----- Supplied entries

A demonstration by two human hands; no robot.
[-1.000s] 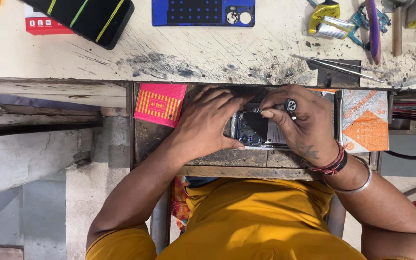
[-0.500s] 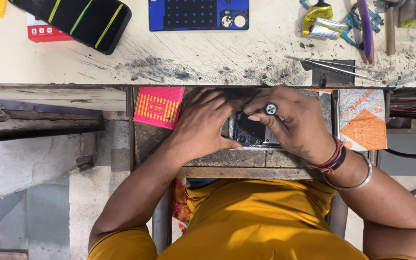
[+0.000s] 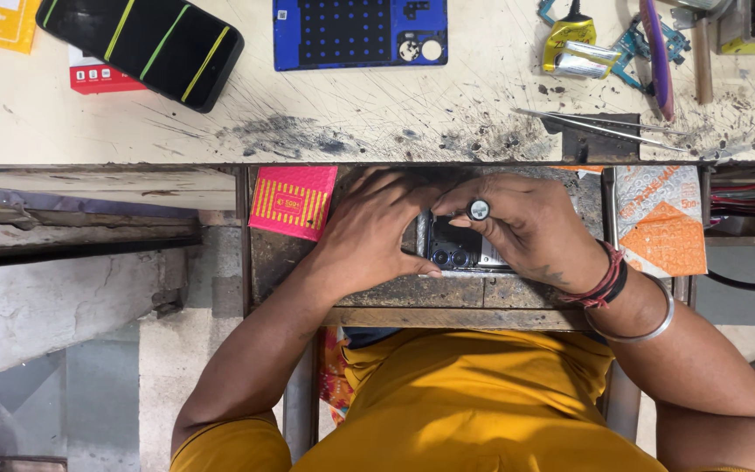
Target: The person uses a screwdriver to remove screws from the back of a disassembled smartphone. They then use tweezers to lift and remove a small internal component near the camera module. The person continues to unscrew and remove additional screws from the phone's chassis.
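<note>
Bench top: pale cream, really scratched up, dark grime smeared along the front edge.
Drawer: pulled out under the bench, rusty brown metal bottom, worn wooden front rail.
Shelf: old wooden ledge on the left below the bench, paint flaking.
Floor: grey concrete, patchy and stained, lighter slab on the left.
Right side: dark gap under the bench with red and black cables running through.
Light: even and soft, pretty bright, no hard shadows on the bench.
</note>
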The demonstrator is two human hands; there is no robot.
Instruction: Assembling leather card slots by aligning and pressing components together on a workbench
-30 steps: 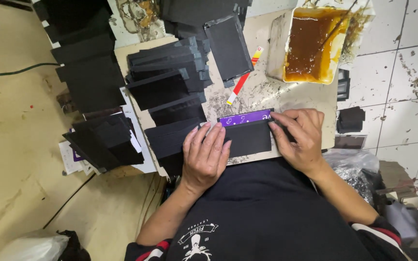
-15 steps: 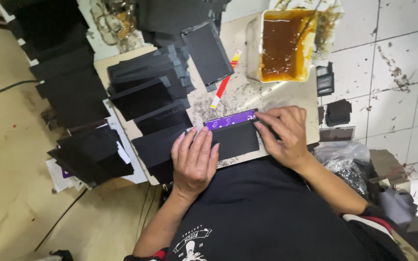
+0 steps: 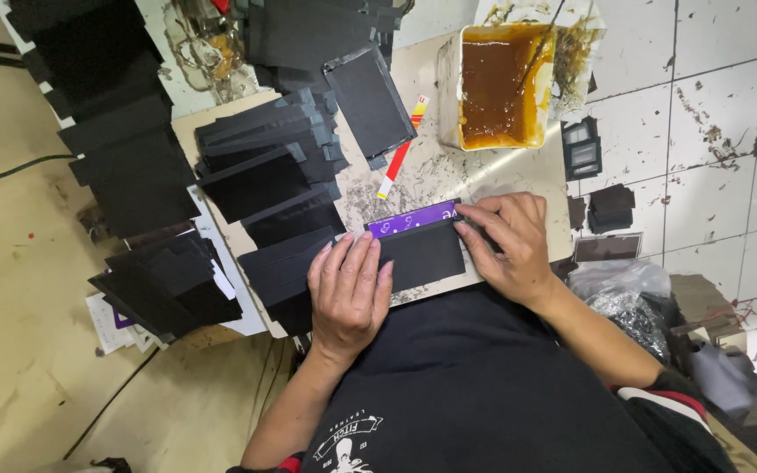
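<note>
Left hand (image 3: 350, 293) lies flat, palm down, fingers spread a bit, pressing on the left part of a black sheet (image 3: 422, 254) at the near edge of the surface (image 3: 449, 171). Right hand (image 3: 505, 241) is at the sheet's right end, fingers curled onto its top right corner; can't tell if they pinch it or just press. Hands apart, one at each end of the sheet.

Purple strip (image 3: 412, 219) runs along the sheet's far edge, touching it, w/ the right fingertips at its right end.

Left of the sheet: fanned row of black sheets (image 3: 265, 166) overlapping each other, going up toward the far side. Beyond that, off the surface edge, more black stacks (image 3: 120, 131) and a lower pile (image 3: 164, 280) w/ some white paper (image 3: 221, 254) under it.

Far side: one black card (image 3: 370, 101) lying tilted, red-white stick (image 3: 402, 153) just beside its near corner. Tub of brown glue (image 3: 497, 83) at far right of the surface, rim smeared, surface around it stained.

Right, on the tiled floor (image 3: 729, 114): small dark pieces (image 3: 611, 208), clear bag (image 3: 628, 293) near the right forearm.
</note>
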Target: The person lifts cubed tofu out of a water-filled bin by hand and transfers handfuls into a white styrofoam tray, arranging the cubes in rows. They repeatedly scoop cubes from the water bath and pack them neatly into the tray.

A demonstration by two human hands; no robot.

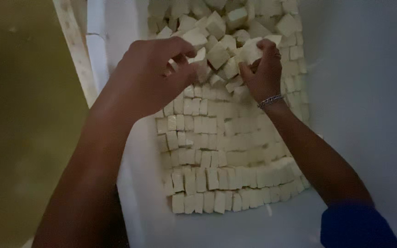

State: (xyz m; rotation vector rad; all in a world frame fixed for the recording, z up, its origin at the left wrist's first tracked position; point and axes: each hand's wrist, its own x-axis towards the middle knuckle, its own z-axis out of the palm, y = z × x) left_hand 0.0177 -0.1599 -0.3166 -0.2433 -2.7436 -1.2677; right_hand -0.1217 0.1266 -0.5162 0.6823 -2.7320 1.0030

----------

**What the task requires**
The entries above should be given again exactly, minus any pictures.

**Exercise answer**
A demonstration by two human hands; no robot.
[-1.000s] 
[-0.500s] 
[+0.000s] 
Target: The person uses a screwdriver to remove screws from the back of a disassembled smartphone. They then use tweezers to lift and remove a small internal component near the camera module. The person continues to unscrew and remove additional screws from the phone's chassis.
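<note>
Bench top: pale cream, really scratched up, dark grime smeared along the front edge.
Drawer: pulled out under the bench, rusty brown metal bottom, worn wooden front rail.
Shelf: old wooden ledge on the left below the bench, paint flaking.
Floor: grey concrete, patchy and stained, lighter slab on the left.
Right side: dark gap under the bench with red and black cables running through.
Light: even and soft, pretty bright, no hard shadows on the bench.
</note>
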The demonstrator is two human hands; there is no robot.
Instruction: Assembling leather card slots by aligning and pressing components together on a workbench
-30 steps: 
-15 steps: 
+0 steps: 
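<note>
Left hand (image 3: 350, 293) lies flat, palm down, fingers spread a bit, pressing on the left part of a black sheet (image 3: 422, 254) at the near edge of the surface (image 3: 449, 171). Right hand (image 3: 505, 241) is at the sheet's right end, fingers curled onto its top right corner; can't tell if they pinch it or just press. Hands apart, one at each end of the sheet.

Purple strip (image 3: 412, 219) runs along the sheet's far edge, touching it, w/ the right fingertips at its right end.

Left of the sheet: fanned row of black sheets (image 3: 265, 166) overlapping each other, going up toward the far side. Beyond that, off the surface edge, more black stacks (image 3: 120, 131) and a lower pile (image 3: 164, 280) w/ some white paper (image 3: 221, 254) under it.

Far side: one black card (image 3: 370, 101) lying tilted, red-white stick (image 3: 402, 153) just beside its near corner. Tub of brown glue (image 3: 497, 83) at far right of the surface, rim smeared, surface around it stained.

Right, on the tiled floor (image 3: 729, 114): small dark pieces (image 3: 611, 208), clear bag (image 3: 628, 293) near the right forearm.
</note>
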Target: The person lifts cubed tofu out of a water-filled bin by hand and transfers handfuls into a white styrofoam tray, arranging the cubes in rows. They repeatedly scoop cubes from the water bath and pack them neatly into the tray.

A demonstration by two human hands; no robot.


State: (xyz m; rotation vector rad; all in a world frame fixed for the recording, z up, its origin at the left wrist's first tracked position; point and axes: each hand's wrist, its own x-axis towards the middle knuckle, its own z-axis out of the palm, y = z × x) left_hand 0.0177 -0.1599 -0.3166 -0.2433 -2.7436 -1.2677; right_hand -0.1217 0.1266 -0.5162 0.6823 -2.7320 1.0030

No other output is needed; the exercise is complete.